Treasury of new DB2 6.1 (V6R1) Features, Part 5: New Functions and Change Stamp Columns
April 1, 2009 Michael Sansoterra
Today’s tip addresses the new built-in functions available in DB2 for i (a.k.a. DB2 for i5/OS, SQL/400, and DB2 UDB for iSeries), change stamp columns and row change expressions.
ASCII and CHR Functions
The ASCII and CHR functions are great additions to DB2 for i. The ASCII function will take the left most character of a string expression and return the ASCII character code equivalent. Take the following example:
Select ASCII(' ') From SysIBM/SysDummy1
This command will return a value of 32 (ASCII code for space) instead of the expected EBCDIC value of 64.
The CHR (character) function behaves the opposite of ASCII. It accepts a code (number between 0 and 255) and returns the ASCII character. For example:
Select CHR(48) From SysIBM/SysDummy1
This code returns the character for ASCII code 48: ‘0’. The expression CHR(65) as shown here:
Select * From (Values(CHR(65))) ASCII (CHRCODE)
This command returns an ‘A’.
While these function will be helpful in helping EBCDIC developers better handle ASCII conversion issues, I think the greater use for them will be in cross-platform compatibility as many developers on other platforms use these functions to perform various tricks and tasks.
For instance, if you find yourself needing to write an SQL function to convert binary data to Base64 or to encode or decode an HTTP URL, then there’s no sense in re-inventing the wheel because there are already many examples available on the Internet. Many of these custom-written functions use ASCII or CHR type functions. As I discussed in a prior FHG tip, when searching the Internet for “already invented code,” don’t limit yourself to looking for DB2 code. As the tip demonstrates , it is often relatively easy to locate and convert many SQL Server T-SQL (or other database) functions to DB2.
New Encryption Options
V5R3 introduced the first encryption function into the DB2 for i5/OS SQL dialect, the ENCRYPT_RC2 function. V5R4 followed suit with ENCRYPT_TDES and now V6R1 gives us ENCRYPT_AES (Advanced Encryption Standard). Simply put, ENCRYPT_AES allows DB2 to encrypt data using the industry standard (and popular) AES encryption algorithm. It’s good to know that more options are becoming available in this area as it makes encrypted data increasingly easier to work with.
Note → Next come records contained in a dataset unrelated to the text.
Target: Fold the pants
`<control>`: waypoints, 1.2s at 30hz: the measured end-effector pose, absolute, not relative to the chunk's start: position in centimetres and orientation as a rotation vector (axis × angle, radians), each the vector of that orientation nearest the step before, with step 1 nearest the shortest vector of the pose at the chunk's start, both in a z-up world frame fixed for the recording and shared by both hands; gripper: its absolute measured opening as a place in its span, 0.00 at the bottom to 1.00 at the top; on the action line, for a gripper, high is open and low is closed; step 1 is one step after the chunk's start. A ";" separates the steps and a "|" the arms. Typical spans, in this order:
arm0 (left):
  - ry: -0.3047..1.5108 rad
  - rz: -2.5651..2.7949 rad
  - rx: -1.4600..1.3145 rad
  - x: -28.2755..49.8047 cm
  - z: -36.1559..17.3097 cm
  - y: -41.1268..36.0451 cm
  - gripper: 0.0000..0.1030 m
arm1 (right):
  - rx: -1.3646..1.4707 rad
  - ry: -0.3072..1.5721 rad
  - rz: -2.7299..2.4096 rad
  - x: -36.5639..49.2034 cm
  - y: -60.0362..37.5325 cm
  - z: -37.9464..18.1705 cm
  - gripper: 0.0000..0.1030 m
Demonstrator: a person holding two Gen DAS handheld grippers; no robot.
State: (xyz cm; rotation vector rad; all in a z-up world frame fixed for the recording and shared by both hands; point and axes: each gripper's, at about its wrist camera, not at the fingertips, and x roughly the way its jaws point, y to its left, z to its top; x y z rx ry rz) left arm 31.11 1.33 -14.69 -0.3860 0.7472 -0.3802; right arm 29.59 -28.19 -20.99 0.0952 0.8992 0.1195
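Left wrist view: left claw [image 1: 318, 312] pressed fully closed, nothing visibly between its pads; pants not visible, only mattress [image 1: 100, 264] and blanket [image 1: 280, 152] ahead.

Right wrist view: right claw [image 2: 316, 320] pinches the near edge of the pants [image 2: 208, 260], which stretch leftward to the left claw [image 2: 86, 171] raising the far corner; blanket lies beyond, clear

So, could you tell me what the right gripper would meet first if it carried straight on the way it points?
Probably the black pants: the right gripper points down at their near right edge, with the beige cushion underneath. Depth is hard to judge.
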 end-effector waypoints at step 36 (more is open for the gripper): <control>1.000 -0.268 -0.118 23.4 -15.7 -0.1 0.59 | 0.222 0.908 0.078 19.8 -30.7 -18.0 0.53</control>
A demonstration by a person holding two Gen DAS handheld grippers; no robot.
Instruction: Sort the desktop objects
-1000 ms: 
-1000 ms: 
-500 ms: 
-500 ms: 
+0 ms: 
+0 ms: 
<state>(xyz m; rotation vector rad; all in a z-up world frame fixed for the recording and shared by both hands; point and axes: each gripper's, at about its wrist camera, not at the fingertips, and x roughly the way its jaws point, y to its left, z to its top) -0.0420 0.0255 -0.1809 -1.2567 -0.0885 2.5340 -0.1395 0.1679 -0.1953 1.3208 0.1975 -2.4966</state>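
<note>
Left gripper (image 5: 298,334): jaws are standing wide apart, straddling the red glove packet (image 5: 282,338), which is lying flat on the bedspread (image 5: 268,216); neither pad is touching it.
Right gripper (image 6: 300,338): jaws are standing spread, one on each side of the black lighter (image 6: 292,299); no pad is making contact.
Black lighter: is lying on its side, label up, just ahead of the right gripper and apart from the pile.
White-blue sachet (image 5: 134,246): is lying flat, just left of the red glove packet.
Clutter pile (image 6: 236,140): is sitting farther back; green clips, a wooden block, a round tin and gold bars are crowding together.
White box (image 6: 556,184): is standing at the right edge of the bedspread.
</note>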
For example, if I have a .NET or SQL Server application that encrypts a credit card number using AES, I can securely pass that value for storage directly to DB2 for decryption at a later time. (Assuming the key is known from the .NET system!) Likewise, if a business partner mandates data exchanges are to be encrypted using AES, DB2 can help with this request.
For more information on the encryption functionality in DB2, see the “Encryption Functions” notes on the V5R3 SQL enhancements article. This section discusses how to encrypt, decrypt, set a password, and even set and retrieve a password hint.
This new function accepts two dates and returns a fractional approximation of the number of months between the two dates. The result type of this function is DEC(31,15).
MONTHS_BETWEEN ( expression1 , expression2 )
In this case expression1 can be considered the “ending date” and expression2 the “starting date. ” If expression1 is greater than expression2, then a negative value is returned.
The number of months between St. Patrick’s Day and Thanksgiving of 2007 can be calculated with this expression:
The result is 8.1613 months. Remember, the advantage of MONTHS_BETWEEN as opposed to the related TIMESTAMP_DIFF function is that MONTHS_BETWEEN gives a fractional result.
This function returns the relative record number of a row for a given table identifier.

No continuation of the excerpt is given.